Early stage gene therapy clinical trials, which are recruiting patients from low- and middle-income countries may not be ethically viable, bioethicists at Carnegie Mellon and McGill universities have revealed.
Their commentary, published in the journal The Lancet, says that such interventions might be promising, but they may also largely unknown in humans.
"There are many reasons why researchers might look to the developing world for research subjects," said Alex John London, lead author of 'Justice in Translation: From Bench to Bedside in the Developing World' and director of Carnegie Mellon's Center for the Advancement of Applied Ethics and Political Philosophy.
"But serious ethical issues can arise when research relies on the deprivations experienced by people living in developing countries to advance research that is not responsive to the urgent health needs of their communities," he added.
One major reason for the recruitment of subjects from developing countries, according to the researchers, lies in the fact that diseases like malaria are much more common in such countries.
Along with his co-author Jonathan Kimmelman, an assistant professor in McGill's Biomedical Ethics Unit, London urges organizations that that sponsor research in low- and middle-income countries to ensure that they are addressing urgent health needs of such countries.

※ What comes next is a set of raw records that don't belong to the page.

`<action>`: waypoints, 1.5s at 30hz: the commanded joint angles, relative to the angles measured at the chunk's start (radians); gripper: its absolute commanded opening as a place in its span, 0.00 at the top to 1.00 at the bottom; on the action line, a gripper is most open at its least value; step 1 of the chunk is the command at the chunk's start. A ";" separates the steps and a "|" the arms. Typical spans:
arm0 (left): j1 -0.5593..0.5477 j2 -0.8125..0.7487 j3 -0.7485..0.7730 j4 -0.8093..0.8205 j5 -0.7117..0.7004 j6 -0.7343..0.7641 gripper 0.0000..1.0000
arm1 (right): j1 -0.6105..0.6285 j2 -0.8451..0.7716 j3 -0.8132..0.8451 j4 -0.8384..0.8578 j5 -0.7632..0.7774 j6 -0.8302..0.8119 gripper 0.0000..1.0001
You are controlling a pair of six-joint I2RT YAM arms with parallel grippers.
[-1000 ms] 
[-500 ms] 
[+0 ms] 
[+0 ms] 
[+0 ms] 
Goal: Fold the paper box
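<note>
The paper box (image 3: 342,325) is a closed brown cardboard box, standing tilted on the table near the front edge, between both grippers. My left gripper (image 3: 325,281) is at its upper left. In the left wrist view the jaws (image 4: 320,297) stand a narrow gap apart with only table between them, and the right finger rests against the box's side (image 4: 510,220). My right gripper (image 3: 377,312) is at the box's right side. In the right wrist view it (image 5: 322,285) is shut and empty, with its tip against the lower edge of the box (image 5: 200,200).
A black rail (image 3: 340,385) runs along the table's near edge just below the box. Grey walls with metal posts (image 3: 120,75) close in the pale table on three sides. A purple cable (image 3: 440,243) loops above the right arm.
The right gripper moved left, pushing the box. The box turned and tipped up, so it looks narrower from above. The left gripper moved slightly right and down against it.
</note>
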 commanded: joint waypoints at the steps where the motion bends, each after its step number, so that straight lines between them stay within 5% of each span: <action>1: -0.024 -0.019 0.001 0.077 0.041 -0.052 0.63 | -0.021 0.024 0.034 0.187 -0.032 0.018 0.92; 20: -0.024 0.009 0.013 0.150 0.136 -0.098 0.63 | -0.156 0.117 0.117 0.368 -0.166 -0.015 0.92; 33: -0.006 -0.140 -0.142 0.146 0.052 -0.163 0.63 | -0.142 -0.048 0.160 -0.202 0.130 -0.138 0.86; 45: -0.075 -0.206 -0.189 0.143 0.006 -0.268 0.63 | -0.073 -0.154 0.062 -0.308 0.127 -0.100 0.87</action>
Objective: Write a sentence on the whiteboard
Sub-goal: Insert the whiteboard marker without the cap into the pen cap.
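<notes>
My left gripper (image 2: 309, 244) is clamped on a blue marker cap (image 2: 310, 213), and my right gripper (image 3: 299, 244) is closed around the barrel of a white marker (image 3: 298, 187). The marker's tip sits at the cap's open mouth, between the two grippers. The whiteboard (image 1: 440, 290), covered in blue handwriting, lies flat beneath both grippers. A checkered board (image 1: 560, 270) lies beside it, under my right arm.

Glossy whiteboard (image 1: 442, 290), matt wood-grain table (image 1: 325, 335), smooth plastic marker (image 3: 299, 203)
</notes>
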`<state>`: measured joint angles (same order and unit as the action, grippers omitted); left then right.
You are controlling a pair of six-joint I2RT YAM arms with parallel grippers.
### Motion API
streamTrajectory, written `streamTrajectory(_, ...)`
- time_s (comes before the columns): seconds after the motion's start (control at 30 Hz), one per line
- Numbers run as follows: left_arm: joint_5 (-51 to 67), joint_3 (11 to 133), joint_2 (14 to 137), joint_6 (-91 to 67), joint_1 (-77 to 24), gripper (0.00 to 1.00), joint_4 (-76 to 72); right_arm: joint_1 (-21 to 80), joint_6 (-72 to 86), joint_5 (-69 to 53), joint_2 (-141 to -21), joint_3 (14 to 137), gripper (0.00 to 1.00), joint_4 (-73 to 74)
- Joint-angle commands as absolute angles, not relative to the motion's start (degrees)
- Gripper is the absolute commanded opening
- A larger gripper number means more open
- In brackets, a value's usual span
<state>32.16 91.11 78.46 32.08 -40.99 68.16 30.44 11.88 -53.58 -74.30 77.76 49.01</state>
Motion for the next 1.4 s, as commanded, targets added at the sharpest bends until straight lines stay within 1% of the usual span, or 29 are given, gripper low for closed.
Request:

The researchers believe that this fulfilling this requirement represents an important step toward unlocking the substantial promise of innovative research like gene therapy for populations that often experience staggering health needs.
"Our goal is not to curtail research in low and middle-income countries. It is to make sure that project sponsors give careful consideration to relationship between a particular research study and the needs of the communities from which study participants are drawn," said London, who is also an associate professor of philosophy at Carnegie Mellon.